§ TASK TO COMPLETE: The answer must be an exact copy of the records, with every picture left out.

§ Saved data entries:

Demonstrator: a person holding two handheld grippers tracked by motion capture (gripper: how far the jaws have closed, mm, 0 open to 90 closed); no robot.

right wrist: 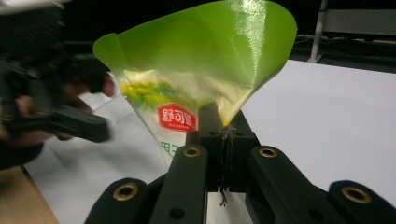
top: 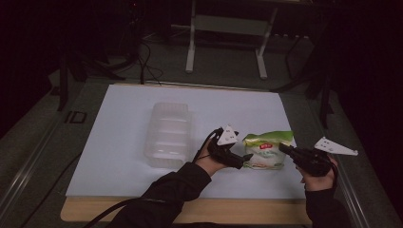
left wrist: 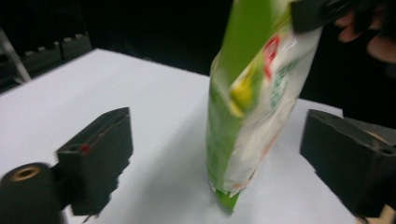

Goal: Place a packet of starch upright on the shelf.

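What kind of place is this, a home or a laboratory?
Probably a laboratory or recording room, not a home: a white board covers the table, loose cables lie on the dark floor, and a metal stand rises behind.

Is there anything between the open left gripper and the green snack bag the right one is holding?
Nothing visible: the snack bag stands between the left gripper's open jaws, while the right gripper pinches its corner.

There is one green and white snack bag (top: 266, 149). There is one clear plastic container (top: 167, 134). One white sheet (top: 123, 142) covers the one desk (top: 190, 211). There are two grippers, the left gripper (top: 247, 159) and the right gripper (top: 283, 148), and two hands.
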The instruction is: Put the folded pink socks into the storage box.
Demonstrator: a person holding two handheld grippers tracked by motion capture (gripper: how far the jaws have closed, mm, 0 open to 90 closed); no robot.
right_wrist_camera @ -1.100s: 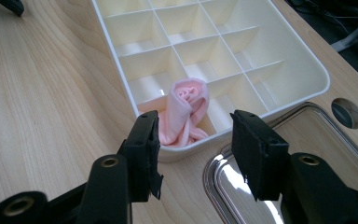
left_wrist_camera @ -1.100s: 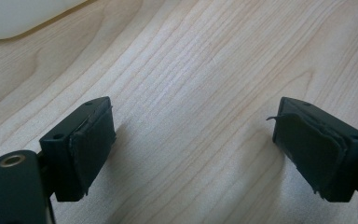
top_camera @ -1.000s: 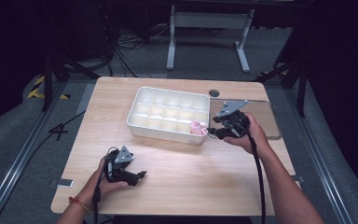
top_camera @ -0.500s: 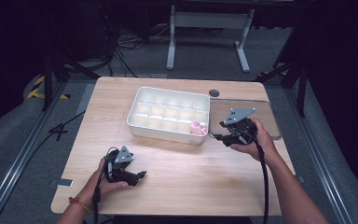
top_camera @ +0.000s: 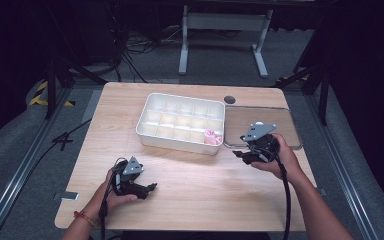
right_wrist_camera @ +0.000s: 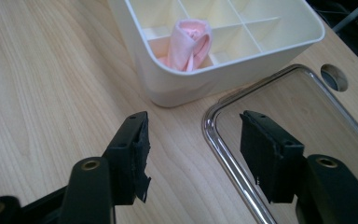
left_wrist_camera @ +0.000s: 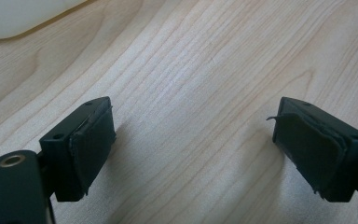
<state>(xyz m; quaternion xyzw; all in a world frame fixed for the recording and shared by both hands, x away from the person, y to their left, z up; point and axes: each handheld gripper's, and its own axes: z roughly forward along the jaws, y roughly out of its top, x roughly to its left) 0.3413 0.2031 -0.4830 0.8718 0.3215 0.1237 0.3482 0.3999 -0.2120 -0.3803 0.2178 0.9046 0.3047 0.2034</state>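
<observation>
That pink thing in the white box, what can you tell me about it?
The pink thing looks like a soft cloth rolled into a small bundle. It stands upright in a corner compartment of the white divided box, the corner nearest the clear lid lying on the table. It leans against the compartment's walls. Neither gripper touches it; the right gripper is open, nearby.

a recording lab or studio set-up, not a home

a lone light-wood counter (top_camera: pixel 190 195) with a cable hole (top_camera: pixel 229 99) stands under bright light while everything around it is dark; grey carpet floor (top_camera: pixel 10 165) with metal rails (top_camera: pixel 22 167) running along both sides, yellow-black hazard tape (top_camera: pixel 40 93) on the floor, loose black cables (top_camera: pixel 130 47) behind, and the grey metal legs of a stand (top_camera: pixel 222 22) at the back; both hand-held tools trail cables.
</observation>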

§ EXERCISE SOLUTION:
Demonstrator: a person holding two handheld grippers tracked by motion capture (gripper: how far the jaws have closed, mm, 0 open to 90 closed); no robot.

right wrist: 
top: 
left wrist: 

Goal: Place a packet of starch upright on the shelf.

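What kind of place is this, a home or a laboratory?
Probably a laboratory or recording room, not a home: a white board covers the table, loose cables lie on the dark floor, and a metal stand rises behind.

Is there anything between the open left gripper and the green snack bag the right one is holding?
Nothing visible: the snack bag stands between the left gripper's open jaws, while the right gripper pinches its corner.

There is one green and white snack bag (top: 266, 149). There is one clear plastic container (top: 167, 134). One white sheet (top: 123, 142) covers the one desk (top: 190, 211). There are two grippers, the left gripper (top: 247, 159) and the right gripper (top: 283, 148), and two hands.
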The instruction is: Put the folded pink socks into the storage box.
Demonstrator: a person holding two handheld grippers tracked by motion capture (gripper: how far the jaws have closed, mm, 0 open to 90 closed); no robot.
right_wrist_camera @ -1.100s: 
left_wrist_camera @ -1.100s: 
top_camera @ -1.000s: 
top_camera @ -0.500s: 
top_camera @ +0.000s: 
right_wrist_camera @ +0.000s: 
left_wrist_camera @ +0.000s: 
<state>(xyz m; quaternion xyzw; all in a world frame fixed for the recording and shared by both hands, x away from the person, y to their left, z up; point and axes: each handheld gripper's, and its own axes: z roughly forward along the jaws, y roughly out of its top, x roughly to its left) 0.3413 0.2031 -0.4830 0.8718 0.3215 0.1237 0.3482 0.3999 -0.2120 -0.3803 0.2178 0.9046 0.3047 0.2034</state>
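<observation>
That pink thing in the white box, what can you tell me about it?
The pink thing looks like a soft cloth rolled into a small bundle. It stands upright in a corner compartment of the white divided box, the corner nearest the clear lid lying on the table. It leans against the compartment's walls. Neither gripper touches it; the right gripper is open, nearby.

a recording lab or studio set-up, not a home

a lone light-wood counter (top_camera: pixel 190 195) with a cable hole (top_camera: pixel 229 99) stands under bright light while everything around it is dark; grey carpet floor (top_camera: pixel 10 165) with metal rails (top_camera: pixel 22 167) running along both sides, yellow-black hazard tape (top_camera: pixel 40 93) on the floor, loose black cables (top_camera: pixel 130 47) behind, and the grey metal legs of a stand (top_camera: pixel 222 22) at the back; both hand-held tools trail cables.
</observation>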

The required output is complete.